Exercise brief - If a line in the listing below has the string "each", copy it out.
== Data below
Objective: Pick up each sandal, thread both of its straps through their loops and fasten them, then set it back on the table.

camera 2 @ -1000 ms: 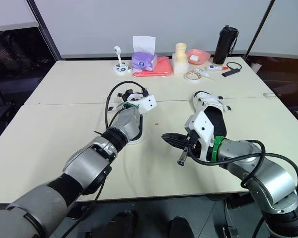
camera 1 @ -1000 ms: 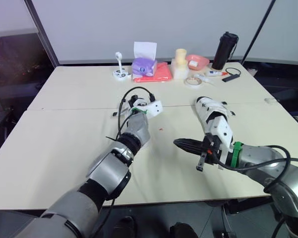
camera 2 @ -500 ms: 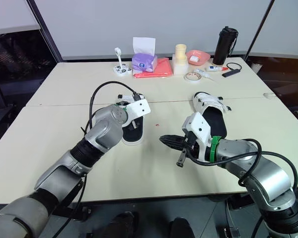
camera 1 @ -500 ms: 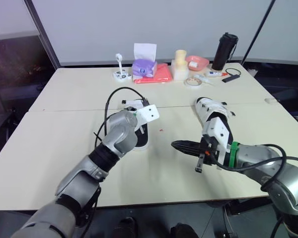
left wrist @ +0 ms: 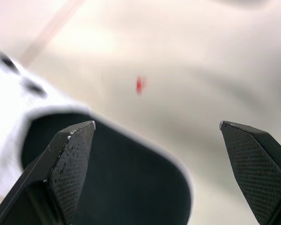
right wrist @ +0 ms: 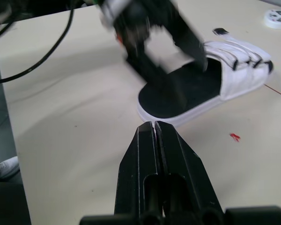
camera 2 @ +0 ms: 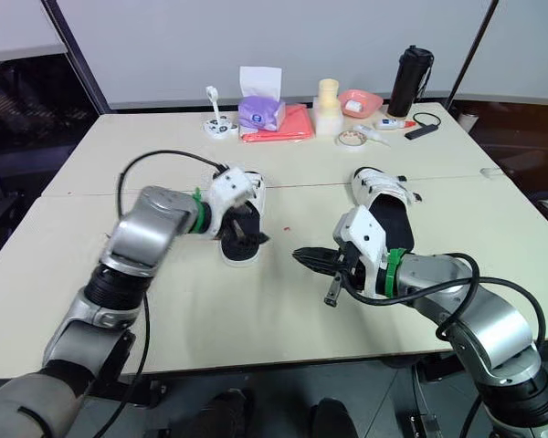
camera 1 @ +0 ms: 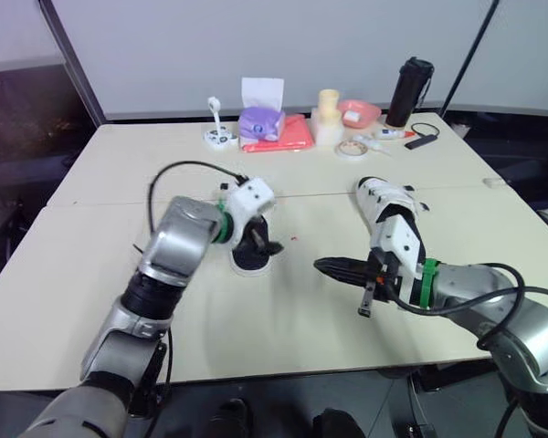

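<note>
We hold our left gripper (camera 1: 261,245), jaws spread, over the heel of the white black-footbed sandal (camera 1: 248,265) pointing away from us; the closed right gripper (camera 1: 321,265) sits farther

White strapped sandal with a black footbed (right wrist: 234,63) by the fingers (left wrist: 70,159) of the left gripper (left wrist: 157,124) — black marks on its straps. Those fingers are black, cross-hatched. Tiny red speck (left wrist: 139,85) on the cream table (camera 1: 82,274) just past them. Other white sandal (camera 1: 390,210) has a black footbed too — green band (camera 1: 434,274) behind the black fingers (right wrist: 145,154) of the right gripper (right wrist: 154,124).
</note>
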`<state>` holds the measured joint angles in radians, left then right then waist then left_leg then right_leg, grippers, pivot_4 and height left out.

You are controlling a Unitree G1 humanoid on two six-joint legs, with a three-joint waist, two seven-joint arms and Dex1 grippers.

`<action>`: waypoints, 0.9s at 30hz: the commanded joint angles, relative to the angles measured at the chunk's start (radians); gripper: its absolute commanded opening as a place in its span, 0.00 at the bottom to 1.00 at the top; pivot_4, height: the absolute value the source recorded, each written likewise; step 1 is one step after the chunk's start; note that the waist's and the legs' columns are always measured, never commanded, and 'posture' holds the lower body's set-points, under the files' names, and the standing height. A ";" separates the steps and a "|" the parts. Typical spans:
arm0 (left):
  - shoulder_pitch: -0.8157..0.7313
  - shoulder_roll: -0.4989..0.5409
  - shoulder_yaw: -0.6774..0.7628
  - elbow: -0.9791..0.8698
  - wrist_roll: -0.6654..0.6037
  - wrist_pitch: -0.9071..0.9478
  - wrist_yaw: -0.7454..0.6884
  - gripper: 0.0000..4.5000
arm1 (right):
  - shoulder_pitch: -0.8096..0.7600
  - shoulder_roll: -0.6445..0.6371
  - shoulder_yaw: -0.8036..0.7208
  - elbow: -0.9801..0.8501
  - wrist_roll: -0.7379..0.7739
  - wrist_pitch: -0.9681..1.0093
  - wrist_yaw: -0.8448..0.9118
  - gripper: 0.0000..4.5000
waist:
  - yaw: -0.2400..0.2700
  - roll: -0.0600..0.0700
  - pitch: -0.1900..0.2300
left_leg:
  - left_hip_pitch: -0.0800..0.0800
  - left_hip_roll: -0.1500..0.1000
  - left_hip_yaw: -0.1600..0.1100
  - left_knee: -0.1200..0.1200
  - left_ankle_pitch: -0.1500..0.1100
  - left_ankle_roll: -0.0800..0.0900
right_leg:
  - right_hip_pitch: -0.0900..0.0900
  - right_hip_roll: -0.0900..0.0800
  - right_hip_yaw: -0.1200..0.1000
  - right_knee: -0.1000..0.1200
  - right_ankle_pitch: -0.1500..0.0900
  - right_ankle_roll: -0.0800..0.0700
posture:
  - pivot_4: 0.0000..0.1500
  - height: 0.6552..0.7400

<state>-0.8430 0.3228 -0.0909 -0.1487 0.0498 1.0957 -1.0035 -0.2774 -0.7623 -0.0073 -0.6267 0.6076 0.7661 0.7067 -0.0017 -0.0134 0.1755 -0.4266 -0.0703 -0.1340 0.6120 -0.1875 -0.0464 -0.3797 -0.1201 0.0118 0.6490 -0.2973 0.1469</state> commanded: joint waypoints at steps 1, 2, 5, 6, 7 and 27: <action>0.042 -0.023 0.132 -0.103 -0.149 -0.033 0.012 0.99 | -0.017 0.005 -0.008 -0.011 -0.002 -0.023 0.007 0.00 | -0.006 0.000 0.000 | 0.000 0.000 0.000 0.000 0.000 0.000 | 0.000 0.000 0.000 0.000 0.000 0.000 | 1.00 1.00; 0.063 -0.011 0.151 -0.124 -0.192 -0.018 -0.004 0.99 | -0.018 0.005 -0.009 -0.010 -0.002 -0.023 0.008 0.00 | -0.008 0.000 0.000 | 0.000 0.000 0.000 0.000 0.000 0.000 | 0.000 0.000 0.000 0.000 0.000 0.000 | 1.00 1.00; 0.120 0.004 0.234 -0.160 -0.301 -0.039 -0.007 0.99 | -0.016 -0.004 -0.020 -0.008 -0.002 -0.025 0.014 0.00 | -0.013 0.000 0.000 | 0.000 0.000 0.000 0.000 0.000 0.000 | 0.000 0.000 0.000 0.000 0.000 0.000 | 1.00 1.00; 0.127 0.011 0.260 -0.151 -0.337 -0.049 -0.007 0.99 | -0.017 -0.007 -0.026 -0.007 0.000 -0.024 0.016 0.00 | -0.012 0.000 0.000 | 0.000 0.000 0.000 0.000 0.000 0.000 | 0.000 0.000 0.001 0.000 0.000 0.000 | 1.00 1.00; 0.129 0.025 0.287 -0.130 -0.350 -0.086 0.006 0.99 | -0.017 -0.010 -0.033 -0.006 0.002 -0.024 0.018 0.00 | -0.011 0.000 0.000 | 0.000 0.000 0.000 0.000 0.000 0.000 | 0.000 0.000 0.001 0.001 0.000 0.000 | 1.00 1.00; 0.390 0.349 0.372 -0.217 -0.738 0.019 0.000 0.99 | 0.006 -0.145 -0.209 0.073 0.006 -0.036 0.115 0.00 | -0.005 0.000 0.001 | 0.000 0.001 0.000 0.000 0.000 0.000 | -0.002 -0.001 0.004 0.000 0.001 -0.002 | 1.00 1.00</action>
<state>-0.4527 0.6681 0.2576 -0.3136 -0.6410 1.1090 -1.0221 -0.2755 -0.8888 -0.1573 -0.5527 0.6028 0.7476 0.8095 -0.0062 -0.0134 0.1767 -0.4265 -0.0691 -0.1339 0.6115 -0.1876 -0.0464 -0.3816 -0.1210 0.0159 0.6486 -0.2968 0.1451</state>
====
Exercise response -
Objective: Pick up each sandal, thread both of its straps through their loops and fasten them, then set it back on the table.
`<action>`: waypoints, 0.9s at 30hz: the commanded joint angles, relative to the angles measured at the chunk's start (radians); gripper: its absolute commanded opening as a place in its span, 0.00 at the bottom to 1.00 at the top; pivot_4, height: the absolute value the source recorded, each written likewise; step 1 is one step after the chunk's start; note that the waist's and the legs' columns are always measured, never commanded, and 'posture' holds the lower body's set-points, under the files' names, and the standing height. A ";" separates the steps and a "|" the parts. Typical spans:

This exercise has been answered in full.